● **TASK TO CARRY OUT**: Copy all lines below exactly as written. Leave pictures out.

● **DATA EXCERPT**:
Segment Open

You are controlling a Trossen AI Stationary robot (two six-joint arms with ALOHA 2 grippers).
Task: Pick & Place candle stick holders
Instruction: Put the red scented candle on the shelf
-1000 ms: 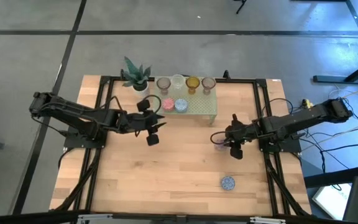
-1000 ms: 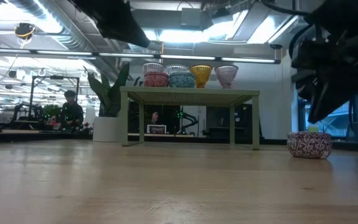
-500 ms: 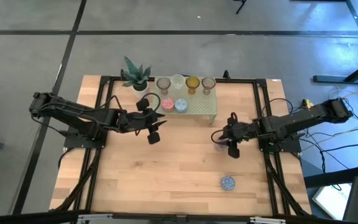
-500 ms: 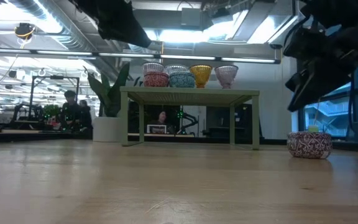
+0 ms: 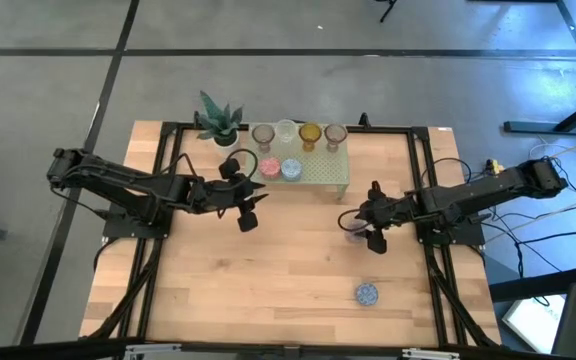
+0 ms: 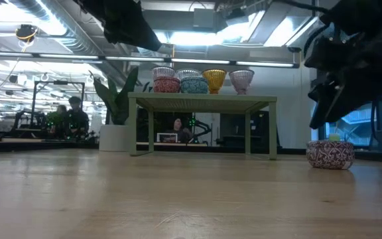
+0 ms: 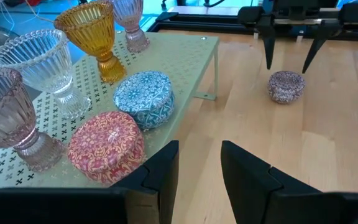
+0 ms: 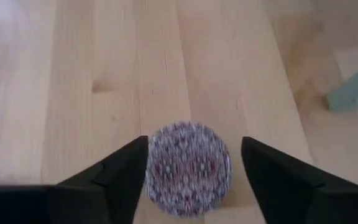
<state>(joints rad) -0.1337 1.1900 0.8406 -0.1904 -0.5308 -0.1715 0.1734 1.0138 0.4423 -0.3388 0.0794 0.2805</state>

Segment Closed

● **YOUR RESPONSE**:
You are controlling a Trossen AI Stationary robot (two six-joint arms with ALOHA 2 grippers).
Task: Pick & Place candle stick holders
Instruction: Put the red scented candle on the shelf
-1000 ms: 
-1000 ms: 
-500 ms: 
-500 ms: 
+0 ms: 
+0 ms: 
+0 ms: 
+0 ms: 
<state>(joints rad) -0.1337 1.1900 0.8406 -0.1904 -0.5308 -0.1715 0.1734 1.0138 0.4423 -0.3388 0.0794 0.2805</state>

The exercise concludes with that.